La residencia de ancianos Santa Engracia se ubica en el madrileño barrio de Ríos Rosas. Las trabajadoras del centro han formado dos equipos: uno para trabajar con los abuelos que presentan síntomas y que se mantienen en aislamiento, y otro para continuar cuidando al resto. Por el momento, no ha habido muertes, pero algunos residentes sí que presentan sintomatología. «Las tareas de las auxiliares», asegura María, «han cambiado bastante». Para empezar, el trabajo se hace más aparatoso con toda la protección que llevan encima, pero eso no les importa. Piden todas las medidas de seguridad posibles y que les hagan tests: «Sobre todo, por ellos».
Pero lo que más falta hace ahí dentro (además de mascarillas, guantes, trajes o gorros de protección) es entretenimiento. Los mayores están lejos de sus familias y muchos no disponen de teléfonos móviles con los que poder realizar videollamadas con los suyos. Suena crudo, pero al mismo tiempo es reconfortante. El trabajo de María es, en sus propias palabras, «darles la vida que les quita el no poder ver a sus hijos, nietos o hermanos».

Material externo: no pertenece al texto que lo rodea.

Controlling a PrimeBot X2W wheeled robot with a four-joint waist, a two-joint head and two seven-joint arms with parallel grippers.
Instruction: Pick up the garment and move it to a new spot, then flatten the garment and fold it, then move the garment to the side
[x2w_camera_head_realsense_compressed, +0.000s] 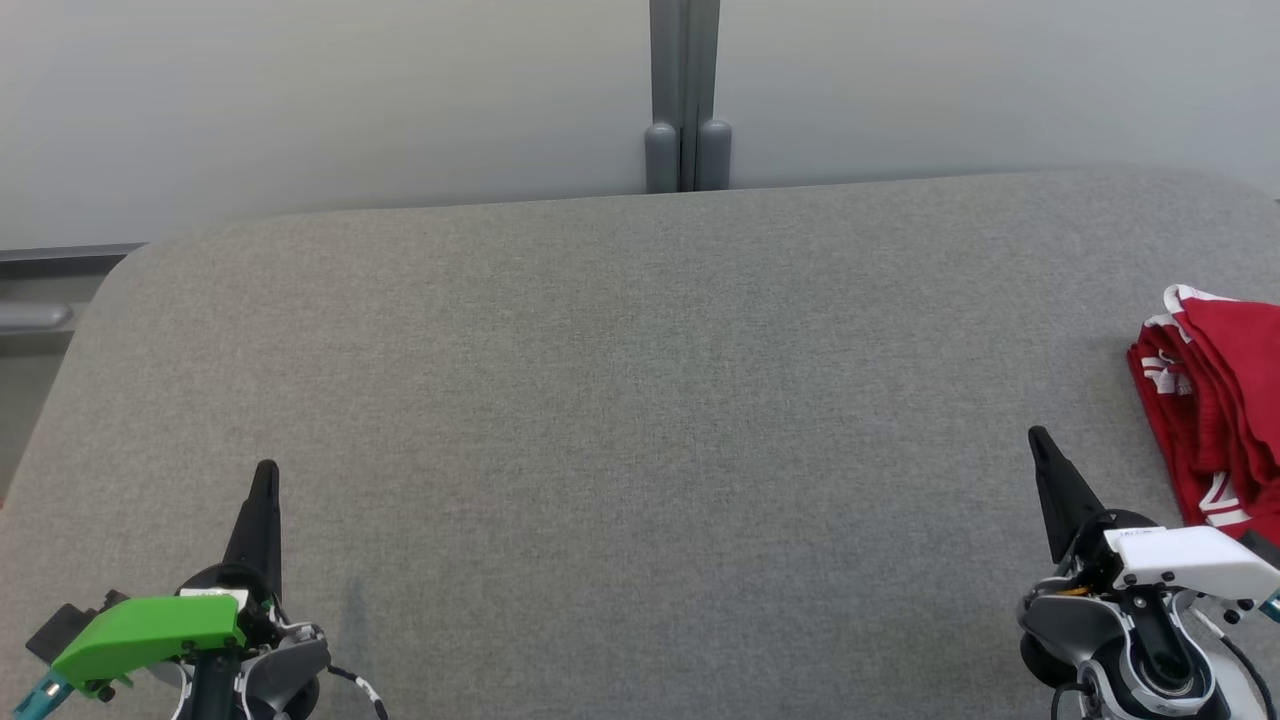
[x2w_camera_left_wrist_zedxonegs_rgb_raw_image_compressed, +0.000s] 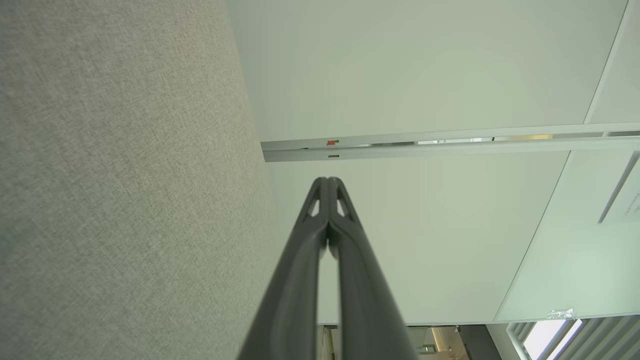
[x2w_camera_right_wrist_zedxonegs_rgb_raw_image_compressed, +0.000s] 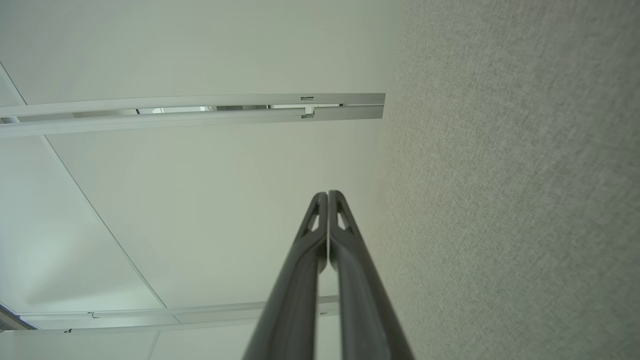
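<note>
So the garment (x2w_camera_head_realsense_compressed: 1215, 400), red with white stripes, is lying bunched up in loose folds at the right edge of the counter (x2w_camera_head_realsense_compressed: 600, 350), about halfway between its near and far edges, and part of it is running off the side of the head view. The rest of the grey cloth counter is lying bare, and its far left corner is showing as rounded. The left tool (x2w_camera_head_realsense_compressed: 266, 470) is sitting by the near left corner with a green cover (x2w_camera_head_realsense_compressed: 150, 630) on its wrist, pointing toward the far edge. It's closed with nothing in it: in the left wrist view its fingers (x2w_camera_left_wrist_zedxonegs_rgb_raw_image_compressed: 295, 280) are pressing together at the tips. The right tool (x2w_camera_head_realsense_compressed: 1037, 436) is sitting by the near right corner under a white cover (x2w_camera_head_realsense_compressed: 1185, 555), leaning a bit to the left, with its tip near the garment but not touching it. It's closed on nothing too, fingers (x2w_camera_right_wrist_zedxonegs_rgb_raw_image_compressed: 360, 290) meeting at the tips in the right wrist view. Can't tell if either tool is touching the counter or just hanging over it. Past the far edge a pale wall (x2w_camera_head_realsense_compressed: 300, 100) is standing, with a grey post (x2w_camera_head_realsense_compressed: 685, 90) running up it near the middle.
</note>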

En España se cuentan casi 13.000 personas fallecidas a causa de la pandemia. Según datos del diario El País a fecha del 3 de abril, al menos 3.600 de ellas estaban internas en una residencia de ancianos. Solo en la comunidad de Madrid, fallecieron 1.065 personas en centros de mayores, aunque, en ese caso, no todos pueden atribuirse exclusivamente al Covid. Las cifras son cristalinas. El virus es más letal en ese escenario. La guerra contra él se recrudece entre los muros de las residencias y ahí dentro las que lo combaten con fiero tesón y sacrificio son las ‘limpiaculos’.
María es una de ellas y sabe que, cuando pase todo esto, la gente volverá a salir a la calle y la cita de las ocho en los balcones no será más que un recuerdo pintoresco. Entonces, los de siempre volverán a referirse a ella como a una ‘limpiaculos’ y el estigma de su profesión se endurecerá de nuevo a medida que el coronavirus pierda vigencia. Sin embargo, el ruido de los aplausos nunca desaparecerá por completo. Tiene una explicación física: las ondas del sonido decaen exponencialmente, es decir, se hacen cada vez más pequeñas, pero nunca se reducen a cero. Por eso, en cada calle de cada barrio español, unas diminutas ondas de sonido perpetuarán el agradecimiento a María y a todos los que están dando el callo en las trincheras del Covid.